Data below >>

--------------------------------

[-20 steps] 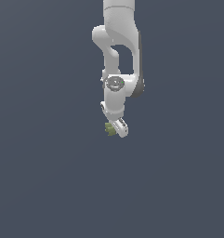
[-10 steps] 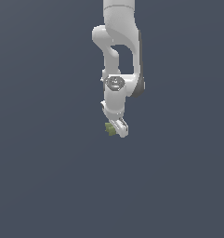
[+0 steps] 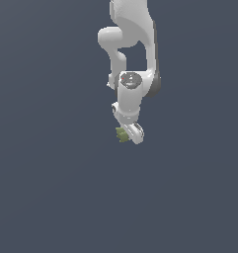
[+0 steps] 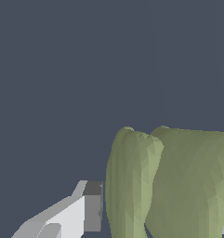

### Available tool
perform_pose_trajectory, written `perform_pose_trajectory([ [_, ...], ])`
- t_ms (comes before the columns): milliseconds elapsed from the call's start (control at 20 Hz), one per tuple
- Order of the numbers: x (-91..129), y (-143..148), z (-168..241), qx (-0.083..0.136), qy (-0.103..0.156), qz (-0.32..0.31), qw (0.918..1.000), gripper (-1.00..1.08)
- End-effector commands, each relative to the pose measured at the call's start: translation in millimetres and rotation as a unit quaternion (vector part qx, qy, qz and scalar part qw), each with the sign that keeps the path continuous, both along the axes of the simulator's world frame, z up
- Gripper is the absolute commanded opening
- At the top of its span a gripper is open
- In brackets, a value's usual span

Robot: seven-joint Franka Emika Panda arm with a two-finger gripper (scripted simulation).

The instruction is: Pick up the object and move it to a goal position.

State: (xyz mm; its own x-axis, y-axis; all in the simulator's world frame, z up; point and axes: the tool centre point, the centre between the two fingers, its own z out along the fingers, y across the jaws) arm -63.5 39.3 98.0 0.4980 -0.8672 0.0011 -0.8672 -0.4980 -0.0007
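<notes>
The object (image 3: 122, 134) is a small olive-green lumpy thing with pointed lobes. It sits at the tip of the white arm, on the exterior view's left side of the gripper (image 3: 129, 135). The gripper hangs downward over the plain dark grey floor (image 3: 51, 188). In the wrist view the object (image 4: 174, 186) fills the space between the jaws. One white finger with a grey pad (image 4: 92, 207) stands right beside it, and only a sliver of the other finger shows at the frame's edge. The gripper (image 4: 160, 218) is shut on the object.
Only the white arm (image 3: 133, 44) reaching down from the top of the exterior view and the uniform dark grey floor are in view. No goal marker or other object shows.
The arm's wrist and gripper have shifted slightly toward the exterior view's right and a little upward, and the object has moved with them.
</notes>
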Motion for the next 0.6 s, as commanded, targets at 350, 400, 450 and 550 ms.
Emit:
perform_pose_trajectory([
  [350,24.6,48.9,78.1,-0.001,0.000,0.000,1.0000,-1.00],
  [400,27.7,54.9,87.6,-0.001,0.000,0.000,1.0000,-1.00],
  [450,30.8,60.9,97.0,-0.001,0.000,0.000,1.0000,-1.00],
  [550,36.9,72.9,115.8,-0.001,0.000,0.000,1.0000,-1.00],
])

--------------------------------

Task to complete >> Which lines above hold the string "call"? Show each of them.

Result of the exercise >>
- t_ms (comes before the columns): milliseconds elapsed from the call's start (control at 20 Hz), one per tuple
- End-effector commands, each relative to the pose measured at the call's start: translation in millimetres and rotation as a unit quaternion (vector part qx, qy, qz and scalar part qw), each with the sign that keeps the path continuous, both along the axes of the simulator's world frame, z up

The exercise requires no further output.